Die Nato hat ohne größeres Aufsehen in der Öffentlichkeit im Mai 2014 die sogenannte Übergangsregierung Jazenjuks in Kiew auch darin beraten, was sie mit ihren Atomanlagen im Krieg macht. Es ging nicht darum, Krieg zu vermeiden, sondern die Nuklearreaktoren im Kriegsfall vor einem GAU zu bewahren; das kann unter Kriegsbedingungen niemand. Die Militärs gehen Risiken ein, die niemand eingehen darf. In der Konsequenz de-legitimieren sie die Friedensbewegung und manipulieren die Bevölkerung, um sie für ihr hochriskantes Risiko zu gewinnen. Das nennen die Nato und die Ampelregierung sowie große Teile der parlamentarischen Opposition Sicherheitspolitik. Das ist eine babylonische Sprachverdrehung. Eine Sicherheitspolitik liefert keine schweren Waffen in Kampfgebiete mit Atomanlagen, sondern sie hält die völkerrechtlichen Texte ein, die eine Friedensordnung der gemeinsamen Sicherheit verordnen, die die Sicherheitsinteressen eines jeden berücksichtigt.

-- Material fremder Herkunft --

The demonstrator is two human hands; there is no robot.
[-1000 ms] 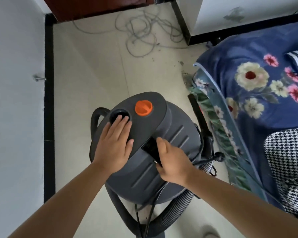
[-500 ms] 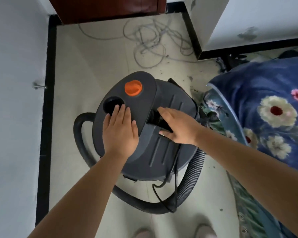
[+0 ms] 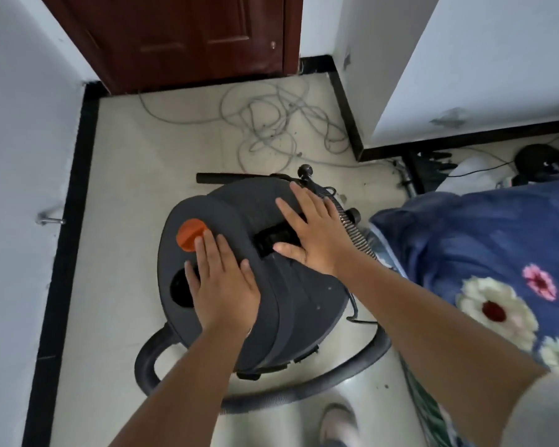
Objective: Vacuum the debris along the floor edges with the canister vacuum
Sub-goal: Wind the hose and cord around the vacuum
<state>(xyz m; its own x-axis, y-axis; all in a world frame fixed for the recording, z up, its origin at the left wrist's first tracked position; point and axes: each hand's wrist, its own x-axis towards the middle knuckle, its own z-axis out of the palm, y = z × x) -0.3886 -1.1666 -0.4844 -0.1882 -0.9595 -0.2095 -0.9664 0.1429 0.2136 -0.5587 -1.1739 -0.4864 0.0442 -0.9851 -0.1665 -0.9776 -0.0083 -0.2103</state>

Das ist Sicherheitspolitik im 21. Jahrhundert. Auch und gerade angesichts der Kriege in mehreren Teilen der Welt.
Die Kriegslogik gefährdet nicht zuletzt die ökologische Vitalität des Lebensraums Erde. Die einzige Chance auf ein Überleben liegt in einer Beachtung des Völkerrechts im Rahmen einer Weltinnenpolitik, da die Zerstörung der Lebensgrundlagen vermeintlicher Gegner am Ende die eigenen Lebensgrundlagen zerstört. Die Sicherung des Lebensraumes Erde erfordert, dass jegliche Selbstbeweihräucherung sowie jegliche Schwarz-Weiß-Propaganda aufhört und durch Verhandlungen über zukunftsfähige Beziehungen zwischen den Teilen der Menschheit, die nur als ein Ganzes überlebensfähig ist, ersetzt wird. Das wäre dann Sicherheitspolitik. Auf der verletzlichen Erde des 21. Jahrhunderts gibt es Sicherheit nicht gegeneinander, sondern nur gemeinsam. Pazifismus ist dafür eine Basis.